_Work to be completed:_ Repeat each line of the material below exactly as it appears, minus any pictures.

_Data shown:_
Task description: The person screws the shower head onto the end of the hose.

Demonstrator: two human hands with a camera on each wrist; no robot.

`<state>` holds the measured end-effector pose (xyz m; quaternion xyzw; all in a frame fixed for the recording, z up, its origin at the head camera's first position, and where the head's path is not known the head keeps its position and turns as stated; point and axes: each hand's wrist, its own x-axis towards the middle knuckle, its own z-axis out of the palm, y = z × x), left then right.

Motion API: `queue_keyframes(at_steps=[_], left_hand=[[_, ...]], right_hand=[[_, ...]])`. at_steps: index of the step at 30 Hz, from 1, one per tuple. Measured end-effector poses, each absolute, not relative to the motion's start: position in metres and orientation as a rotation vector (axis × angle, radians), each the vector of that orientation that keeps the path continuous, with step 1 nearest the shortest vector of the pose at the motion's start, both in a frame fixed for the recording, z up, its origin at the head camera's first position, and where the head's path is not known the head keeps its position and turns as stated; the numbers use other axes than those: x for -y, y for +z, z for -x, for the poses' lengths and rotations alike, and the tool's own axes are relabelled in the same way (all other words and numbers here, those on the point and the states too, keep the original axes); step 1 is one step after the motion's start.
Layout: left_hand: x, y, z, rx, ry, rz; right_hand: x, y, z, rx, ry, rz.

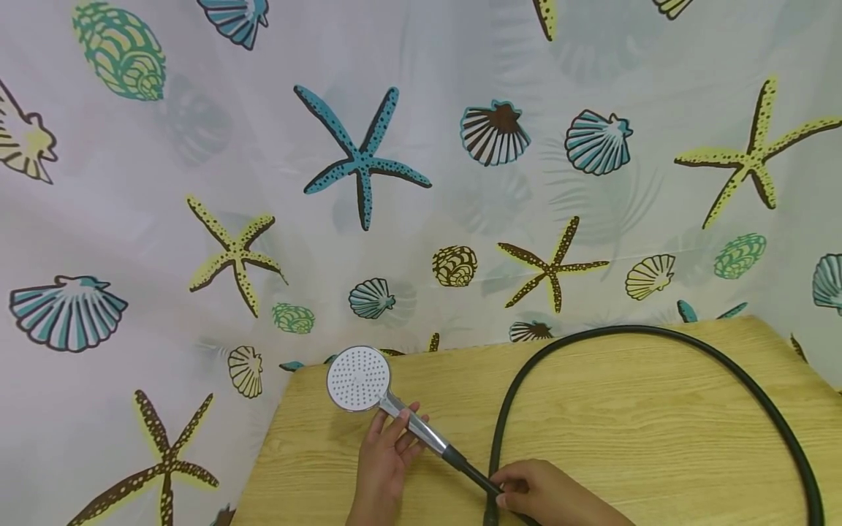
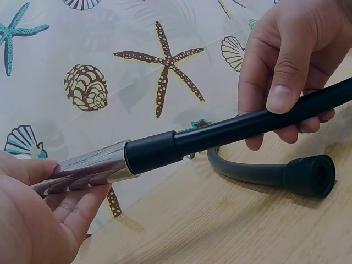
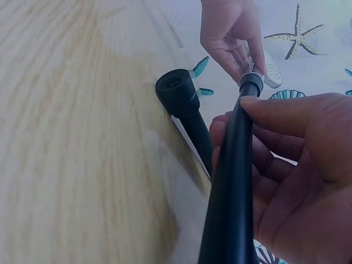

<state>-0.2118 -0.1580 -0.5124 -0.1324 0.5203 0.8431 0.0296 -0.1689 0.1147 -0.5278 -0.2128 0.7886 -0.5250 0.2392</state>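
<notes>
A chrome shower head (image 1: 359, 378) with a round, dotted white face is raised above the wooden table. My left hand (image 1: 387, 459) grips its chrome handle (image 2: 91, 168). A black hose (image 1: 478, 478) runs from the end of that handle, its collar (image 2: 154, 151) meeting the chrome in the left wrist view. With thumb and fingers my right hand (image 1: 542, 491) pinches the hose a short way below the collar. The hose's other end, a black connector (image 2: 311, 176) with an open socket, lies on the table beyond the right hand; it also shows in the right wrist view.
The rest of the hose (image 1: 625, 330) loops wide across the right side of the wooden table (image 1: 631, 416). Behind and to the left hangs a white curtain (image 1: 408, 44) printed with shells and starfish, reaching down to the table's back edge.
</notes>
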Motion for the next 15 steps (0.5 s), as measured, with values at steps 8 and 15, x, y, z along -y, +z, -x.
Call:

_Your response:_
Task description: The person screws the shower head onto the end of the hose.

Demonstrator: two human hands with a camera on each wrist; no robot.

`<state>` holds the measured end-effector pose (xyz m; quaternion xyzw; all in a frame fixed for the recording, z up, its origin at the head camera's first position, and where the head's path is not known the head keeps its position and turns as stated; point and axes: each hand's wrist, its own x-axis towards the middle knuckle, its own z-axis out of the palm, y = z × x), left then right.

Motion API: `queue_keyframes(at_steps=[_], left_hand=[[_, ...]], right_hand=[[_, ...]])`. at_steps: index of the step at 30 Hz, from 1, one per tuple. Measured end-effector poses, each absolute, not relative to the motion's start: position in metres and orientation as a rotation vector (axis × angle, radians), each the vector of that orientation that keeps the path continuous, with step 1 nearest the shortest vector of the pose at the motion's start, both in a frame fixed for the recording, z up, its origin at the head camera's first position, and where the head's path is not known the head keeps its position and turns as stated; the numbers use other axes than those: x for -y, y for +z, z for -x, for the poses' lengths and rotations alike, and the tool's own axes are relabelled in the same way (all other words and numbers here, those on the point and the states too, keep the original axes); step 1 is one step after the motion's start.
Layout: left_hand: x, y, z, rx, ry, rz; right_hand: x, y, z, rx, ry, rz.


<state>-0.2118 -0.1580 -0.5124 -0.1324 0.5203 0.8431 0.0296 -0.1689 0.1147 -0.5278 -0.2128 0.7886 -0.5250 0.2392</state>
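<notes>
A chrome shower head (image 1: 359, 378) with a round, dotted white face is raised above the wooden table. My left hand (image 1: 387, 459) grips its chrome handle (image 2: 91, 168). A black hose (image 1: 478, 478) runs from the end of that handle, its collar (image 2: 154, 151) meeting the chrome in the left wrist view. With thumb and fingers my right hand (image 1: 542, 491) pinches the hose a short way below the collar. The hose's other end, a black connector (image 2: 311, 176) with an open socket, lies on the table beyond the right hand; it also shows in the right wrist view.
The rest of the hose (image 1: 625, 330) loops wide across the right side of the wooden table (image 1: 631, 416). Behind and to the left hangs a white curtain (image 1: 408, 44) printed with shells and starfish, reaching down to the table's back edge.
</notes>
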Motion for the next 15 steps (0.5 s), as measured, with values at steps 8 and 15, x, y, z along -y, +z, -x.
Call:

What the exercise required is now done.